D&D General Lies, Darn Lies, and Statistics: Why DPR Isn't the Stat to Rule them All

Not to undercut your point too much, because I do think DPR can be useful for comparing class features, but I'd like to offer up an example of where even this can go wrong, using Great Weapon Master vs a +2 to Strength as an example

Let's say we have a PC with 30 hit points, who wields a standard greatsword (2d6) with +3 Strength modifier and a +5 to hit, and for some reason they only have 13 AC. They're about to face a monster who also has 30 hit points, wields a standard battleaxe (1d8) with a +4 Strength modifier and a +6 to hit, and who also has only 13 AC for some reason. For simplicity, lets assume the monster goes second in the initiative order.

If we calculate the average damage for each, the PC deals 6.85 DPR against monster, and the monster deals 6.175 DPR to the PC. If we run the numbers based on just that, we find the PC has a 66% chance of winning.

Now, lets look at the case where the PC has the option to take either a +2 to their Strength score or a feat that gives them a power attack for -5 to hit and +10 to damage (think Great Weapon Master but without the bonus action attack on crits).

If the PC takes the +2 to Strength, their Strength modifier goes to +4 and their attack bonus goes to +6, and their average DPR increases to 8.05. And, if they take the power attack feature, their attack bonus goes to +0 and their damage modifier increases to +13, giving them an average DPR of 8.35.

Clearly, 8.35 DPR from the power attack is higher than 8.05 DPR from the Strength increase, so that must be the better choice.
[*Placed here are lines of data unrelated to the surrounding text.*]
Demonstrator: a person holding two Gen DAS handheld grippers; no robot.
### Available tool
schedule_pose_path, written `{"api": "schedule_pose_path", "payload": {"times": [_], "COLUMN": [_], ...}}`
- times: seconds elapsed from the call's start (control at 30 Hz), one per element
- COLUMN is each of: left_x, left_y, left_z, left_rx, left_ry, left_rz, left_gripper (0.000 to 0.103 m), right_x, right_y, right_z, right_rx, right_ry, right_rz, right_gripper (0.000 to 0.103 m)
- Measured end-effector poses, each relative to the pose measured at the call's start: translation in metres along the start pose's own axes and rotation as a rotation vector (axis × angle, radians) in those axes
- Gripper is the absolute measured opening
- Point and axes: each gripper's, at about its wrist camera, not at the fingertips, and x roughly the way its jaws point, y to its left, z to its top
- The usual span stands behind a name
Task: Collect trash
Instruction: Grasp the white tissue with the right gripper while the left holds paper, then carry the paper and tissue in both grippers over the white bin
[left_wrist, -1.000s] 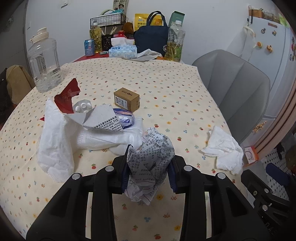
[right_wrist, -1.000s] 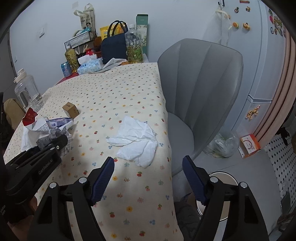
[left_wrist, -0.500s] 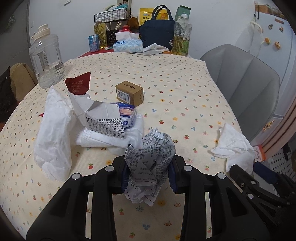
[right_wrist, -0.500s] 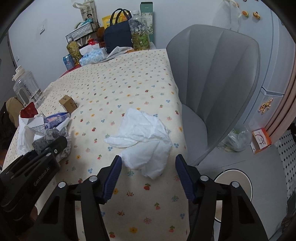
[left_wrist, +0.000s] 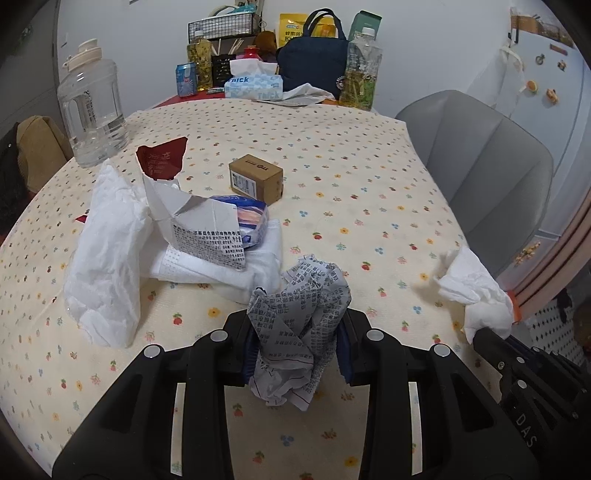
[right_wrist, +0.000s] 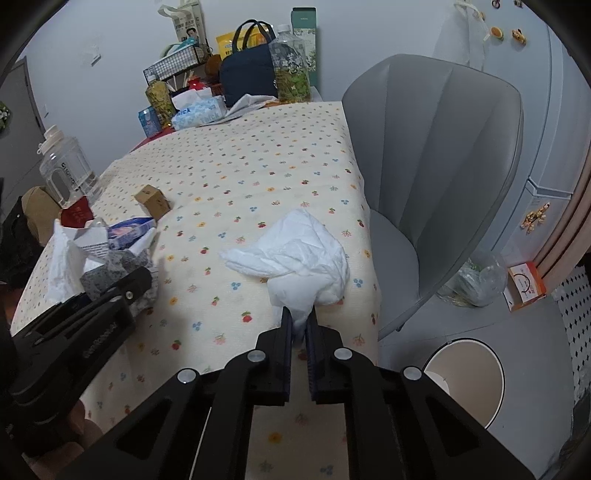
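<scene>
Trash on the floral-cloth desk (right_wrist: 229, 177) is being gathered two pieces at once: the left claw (left_wrist: 297, 349) is clamped on a crumpled printed paper (left_wrist: 301, 325), held just above the cloth at 6 o'clock in the left wrist view, so that hand is already loaded. The right claw (right_wrist: 299, 326) is closing on the near tail of a white crumpled tissue (right_wrist: 299, 258), which lies by the desk's right edge beside the grey chair (right_wrist: 436, 166); its jaws stand almost together with the tissue pinched between them. A round bin (right_wrist: 465, 369) sits on the floor at 4 o'clock, likely the drop point. More litter, a torn carton (left_wrist: 199, 225) and white wrappers, waits at 10 o'clock. A second ago the right claw gaped wide, short of the tissue; the left grip is unchanged
</scene>
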Motion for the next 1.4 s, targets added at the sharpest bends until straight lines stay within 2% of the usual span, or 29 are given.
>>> {"api": "schedule_pose_path", "payload": {"times": [0.67, 1.07, 1.4], "left_x": [-0.063, -0.087, -0.088], "left_y": [0.012, -0.003, -0.035], "left_z": [-0.017, -0.021, -0.022], "left_rx": [-0.014, 0.018, 0.074], "left_ry": [-0.096, -0.135, -0.126], "left_rz": [-0.105, -0.125, -0.169], "left_gripper": [0.034, 0.034, 0.034], "right_x": [-0.079, -0.106, -0.121], "right_y": [0.016, 0.004, -0.027], "right_z": [-0.026, -0.035, -0.037], "right_rx": [-0.02, -0.013, 0.046], "right_ry": [-0.111, -0.149, -0.171], "right_rz": [-0.05, -0.066, -0.113], "right_gripper": [0.007, 0.008, 0.008]}}
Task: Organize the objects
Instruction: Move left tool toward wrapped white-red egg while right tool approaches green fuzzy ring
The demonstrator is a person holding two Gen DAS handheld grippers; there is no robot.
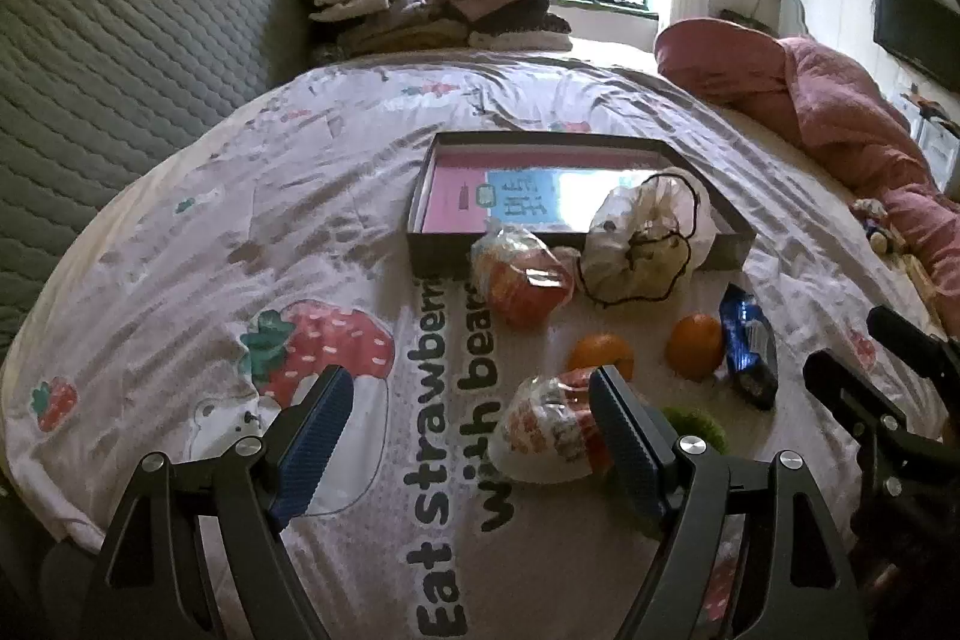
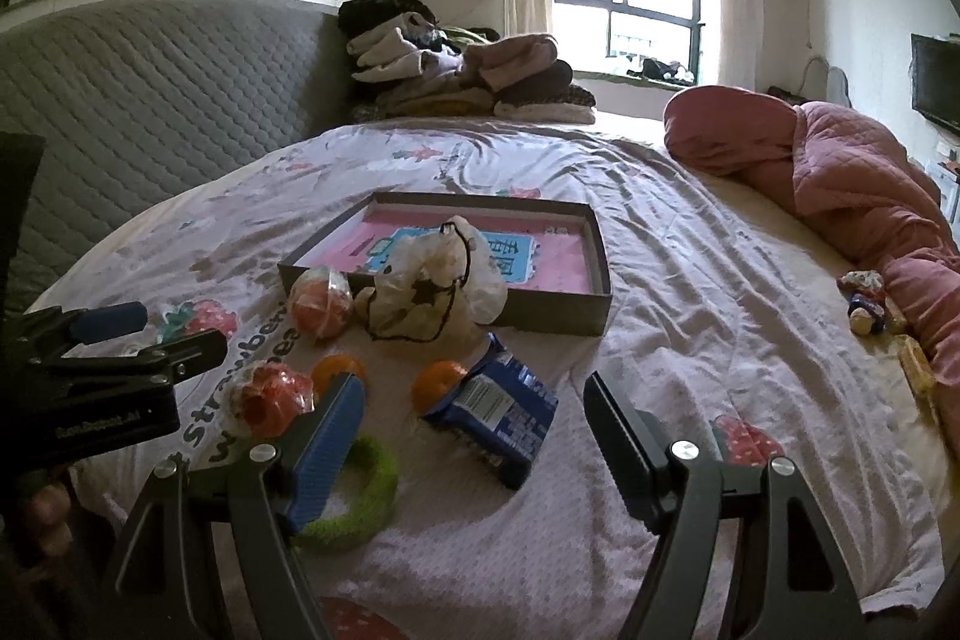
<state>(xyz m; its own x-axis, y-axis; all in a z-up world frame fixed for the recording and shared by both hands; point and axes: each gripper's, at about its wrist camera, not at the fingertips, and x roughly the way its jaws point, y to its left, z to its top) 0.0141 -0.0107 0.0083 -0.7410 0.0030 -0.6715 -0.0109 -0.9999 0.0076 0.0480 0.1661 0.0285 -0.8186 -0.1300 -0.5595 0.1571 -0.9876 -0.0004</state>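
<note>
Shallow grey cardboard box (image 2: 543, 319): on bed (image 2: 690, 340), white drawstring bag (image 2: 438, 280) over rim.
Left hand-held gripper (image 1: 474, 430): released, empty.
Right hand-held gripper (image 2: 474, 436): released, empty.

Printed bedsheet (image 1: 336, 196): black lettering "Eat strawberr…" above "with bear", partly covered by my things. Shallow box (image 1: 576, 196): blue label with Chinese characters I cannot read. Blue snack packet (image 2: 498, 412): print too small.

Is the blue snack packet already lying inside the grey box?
No, the blue snack packet lies on the bedsheet in front of the grey box, beside an orange.
</note>
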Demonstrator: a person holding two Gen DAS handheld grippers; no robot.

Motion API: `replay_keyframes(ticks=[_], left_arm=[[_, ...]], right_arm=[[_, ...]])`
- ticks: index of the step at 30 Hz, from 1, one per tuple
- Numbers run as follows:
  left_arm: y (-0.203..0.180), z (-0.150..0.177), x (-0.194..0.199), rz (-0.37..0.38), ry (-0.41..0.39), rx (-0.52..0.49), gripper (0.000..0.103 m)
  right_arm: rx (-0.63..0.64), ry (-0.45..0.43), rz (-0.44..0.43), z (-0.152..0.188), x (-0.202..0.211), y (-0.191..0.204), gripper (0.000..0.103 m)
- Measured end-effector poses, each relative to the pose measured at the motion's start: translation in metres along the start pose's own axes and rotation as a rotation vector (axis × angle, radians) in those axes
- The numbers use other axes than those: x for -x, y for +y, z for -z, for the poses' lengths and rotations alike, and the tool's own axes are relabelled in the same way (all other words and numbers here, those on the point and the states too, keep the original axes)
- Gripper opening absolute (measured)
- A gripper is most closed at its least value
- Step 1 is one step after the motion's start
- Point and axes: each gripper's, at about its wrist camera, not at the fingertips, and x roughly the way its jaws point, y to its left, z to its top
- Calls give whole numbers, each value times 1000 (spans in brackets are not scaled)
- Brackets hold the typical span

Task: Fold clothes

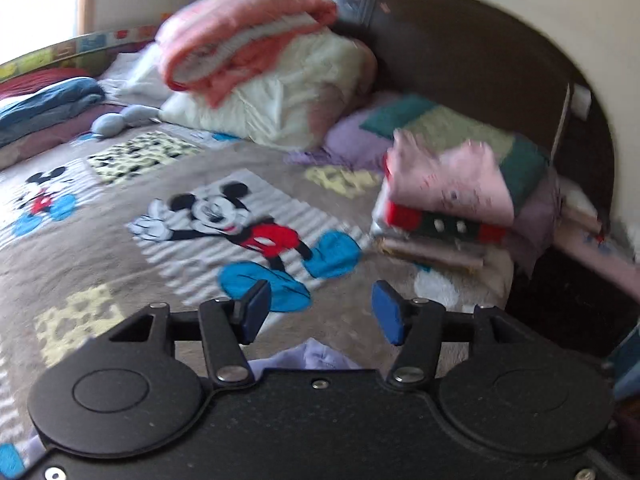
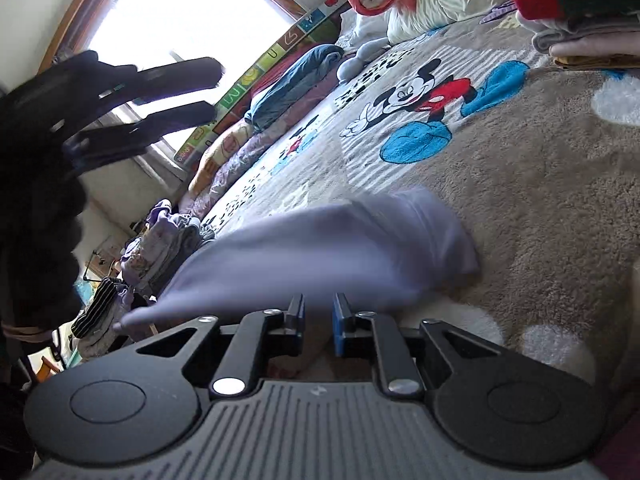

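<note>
Lilac garment (image 1: 316, 356) showed in left wrist view just below left gripper (image 1: 320, 314), between gripper body and Mickey blanket (image 1: 100, 248); blue pads stood apart, nothing between them. Folded stack (image 1: 436, 216) sat on blanket's far right, beside dark headboard (image 1: 480, 64).

Right wrist view: lilac garment (image 2: 320, 248) lay blurred on blanket (image 2: 540, 200), just ahead of right gripper (image 2: 319, 316) (pads slightly apart, gripping nothing). Left gripper (image 2: 192, 92) hung over blanket's window side.
</note>
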Motion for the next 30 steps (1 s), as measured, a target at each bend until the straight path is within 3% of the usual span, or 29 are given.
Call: replay_keyframes(ticks=[3, 7, 10, 14, 16, 18, 24, 30], left_arm=[[42, 6, 49, -82, -90, 84, 59], [93, 42, 116, -238, -166, 178, 60], [117, 82, 152, -345, -157, 195, 60], [133, 136, 181, -439, -87, 151, 60], [138, 160, 188, -451, -53, 128, 60], [142, 180, 192, -449, -19, 106, 60], [143, 207, 181, -352, 56, -42, 66], [150, 221, 143, -323, 146, -188, 66]], right_arm=[[56, 7, -13, 1, -1, 13, 23], [262, -13, -15, 4, -1, 53, 30], [465, -29, -18, 7, -3, 93, 45], [792, -19, -27, 19, -11, 149, 56], [967, 6, -22, 32, -17, 175, 74], [1135, 30, -10, 48, -26, 195, 79], [1475, 137, 52, 91, -60, 214, 80], [1539, 150, 105, 93, -78, 209, 79]])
Right?

Well, no.

If we run the numbers on the encounter again, their chance of winning with the power attack is 71%. That's a nice improvement over their initial chance of winning of 66%, but how does it compare to the +2 Strength option? Turns out, its 6% lower. Running the numbers on the +2 Strength build results in a chance to win of 77%!

It's not just better, it's quite a bit better. How is that possible?

The reason is pretty simple. While the average is slightly higher for the power attack over the Strength improvement, the standard deviation is significantly worse (10.5 compared to 5.9 for the Strength improvement). In other words, the results are more variable for the PC who took the power attack option. When the inputs for an encounter are more variable, unlikely outcomes become more likely. And, since this encounter already favored the PC, that means the odds of the monster winning were bound to increase.

DPR can be useful, but it can sometimes be misleading. Similarly, average outcomes can be useful, but they also can sometimes be misleading, especially when large differences in variability are concerned. Control spells are great, but they often carry with them high levels of variability that needs to be accounted for.
Far be it for me to complain about someone being loquacious, but this feels like the long way of saying, "DPR alone is like any raw statistic without error bars, not useless, but not as helpful as you might like."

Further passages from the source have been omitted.